- Task directions:
The answer is to be an exact copy of the lines below running from the line with "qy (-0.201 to" down to the line with "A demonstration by", both ends included, and nothing more.

Data extracted from a collection:
====

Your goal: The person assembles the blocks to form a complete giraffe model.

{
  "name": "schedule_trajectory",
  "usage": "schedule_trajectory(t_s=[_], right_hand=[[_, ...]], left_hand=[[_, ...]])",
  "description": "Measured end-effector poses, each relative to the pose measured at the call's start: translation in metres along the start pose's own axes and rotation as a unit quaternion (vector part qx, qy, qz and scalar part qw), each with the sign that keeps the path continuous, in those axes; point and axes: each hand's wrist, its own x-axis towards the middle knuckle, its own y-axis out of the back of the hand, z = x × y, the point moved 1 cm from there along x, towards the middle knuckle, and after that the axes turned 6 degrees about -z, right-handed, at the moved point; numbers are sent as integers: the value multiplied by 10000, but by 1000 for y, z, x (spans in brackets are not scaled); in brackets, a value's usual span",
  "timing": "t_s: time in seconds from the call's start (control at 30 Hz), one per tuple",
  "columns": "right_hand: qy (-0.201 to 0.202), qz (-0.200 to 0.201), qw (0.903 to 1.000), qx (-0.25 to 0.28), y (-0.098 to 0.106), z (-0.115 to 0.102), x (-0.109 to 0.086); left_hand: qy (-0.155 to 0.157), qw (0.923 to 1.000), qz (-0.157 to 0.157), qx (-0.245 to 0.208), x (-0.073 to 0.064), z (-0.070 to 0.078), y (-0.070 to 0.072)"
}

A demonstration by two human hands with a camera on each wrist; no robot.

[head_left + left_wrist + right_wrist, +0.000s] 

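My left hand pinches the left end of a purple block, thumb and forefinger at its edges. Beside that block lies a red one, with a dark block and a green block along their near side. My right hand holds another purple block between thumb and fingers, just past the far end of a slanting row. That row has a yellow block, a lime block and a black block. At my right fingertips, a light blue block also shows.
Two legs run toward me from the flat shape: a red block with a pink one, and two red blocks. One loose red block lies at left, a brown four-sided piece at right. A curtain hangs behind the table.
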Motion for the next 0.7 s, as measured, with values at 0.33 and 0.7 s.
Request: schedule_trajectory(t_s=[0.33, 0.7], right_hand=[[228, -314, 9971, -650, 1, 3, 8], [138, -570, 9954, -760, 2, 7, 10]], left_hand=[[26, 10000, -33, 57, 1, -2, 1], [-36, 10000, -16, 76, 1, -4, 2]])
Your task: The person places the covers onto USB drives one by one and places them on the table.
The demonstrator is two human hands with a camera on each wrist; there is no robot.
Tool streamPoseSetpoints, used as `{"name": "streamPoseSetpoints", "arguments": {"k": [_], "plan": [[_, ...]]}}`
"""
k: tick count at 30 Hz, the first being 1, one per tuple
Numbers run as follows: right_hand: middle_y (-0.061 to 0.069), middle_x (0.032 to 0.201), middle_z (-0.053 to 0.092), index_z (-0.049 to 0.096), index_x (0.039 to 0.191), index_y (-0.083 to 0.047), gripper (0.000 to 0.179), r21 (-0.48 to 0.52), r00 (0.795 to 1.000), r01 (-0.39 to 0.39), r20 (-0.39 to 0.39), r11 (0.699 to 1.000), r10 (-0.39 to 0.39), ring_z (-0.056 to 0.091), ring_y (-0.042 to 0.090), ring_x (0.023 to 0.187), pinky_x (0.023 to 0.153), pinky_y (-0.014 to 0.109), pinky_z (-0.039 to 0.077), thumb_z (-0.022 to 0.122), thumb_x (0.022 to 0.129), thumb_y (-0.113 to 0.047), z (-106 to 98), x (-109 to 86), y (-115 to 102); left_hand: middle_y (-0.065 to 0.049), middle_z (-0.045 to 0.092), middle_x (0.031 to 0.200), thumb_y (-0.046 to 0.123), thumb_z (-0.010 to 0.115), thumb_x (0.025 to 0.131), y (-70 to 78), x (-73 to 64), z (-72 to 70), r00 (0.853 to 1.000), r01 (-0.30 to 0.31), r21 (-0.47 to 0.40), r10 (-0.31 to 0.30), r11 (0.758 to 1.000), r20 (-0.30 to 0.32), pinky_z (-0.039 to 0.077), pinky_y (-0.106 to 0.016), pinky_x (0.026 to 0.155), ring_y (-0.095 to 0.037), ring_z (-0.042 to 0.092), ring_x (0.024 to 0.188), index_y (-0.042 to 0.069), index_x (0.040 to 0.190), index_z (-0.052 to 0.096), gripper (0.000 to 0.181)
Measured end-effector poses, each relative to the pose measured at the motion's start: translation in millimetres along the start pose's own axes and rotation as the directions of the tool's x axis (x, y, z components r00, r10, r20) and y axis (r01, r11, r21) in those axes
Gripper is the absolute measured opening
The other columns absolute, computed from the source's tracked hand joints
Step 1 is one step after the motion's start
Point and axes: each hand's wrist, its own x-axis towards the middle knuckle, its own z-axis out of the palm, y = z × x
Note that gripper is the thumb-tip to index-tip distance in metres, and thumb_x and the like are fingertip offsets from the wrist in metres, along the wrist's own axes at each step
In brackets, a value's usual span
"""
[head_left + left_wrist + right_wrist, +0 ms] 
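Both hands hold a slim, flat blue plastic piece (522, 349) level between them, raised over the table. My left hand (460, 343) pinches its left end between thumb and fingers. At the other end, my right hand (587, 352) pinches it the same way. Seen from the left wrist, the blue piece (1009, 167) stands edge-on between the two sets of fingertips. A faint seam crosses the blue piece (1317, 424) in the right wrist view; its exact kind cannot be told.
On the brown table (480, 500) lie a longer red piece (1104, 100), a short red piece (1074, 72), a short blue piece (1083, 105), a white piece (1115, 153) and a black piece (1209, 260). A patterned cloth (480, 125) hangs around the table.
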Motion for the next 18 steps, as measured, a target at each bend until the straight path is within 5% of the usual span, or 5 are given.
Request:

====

- Exercise solution:
  "columns": "right_hand: qy (-0.201 to 0.202), qz (-0.200 to 0.201), qw (0.903 to 1.000), qx (-0.25 to 0.28), y (-0.098 to 0.106), z (-0.115 to 0.102), x (-0.109 to 0.086); left_hand: qy (-0.155 to 0.157), qw (0.923 to 1.000), qz (-0.157 to 0.157), qx (-0.245 to 0.208), x (-0.073 to 0.064), z (-0.070 to 0.078), y (-0.070 to 0.072)"
}

A demonstration by two human hands with a camera on each wrist; no robot.

Nothing else belongs in the answer.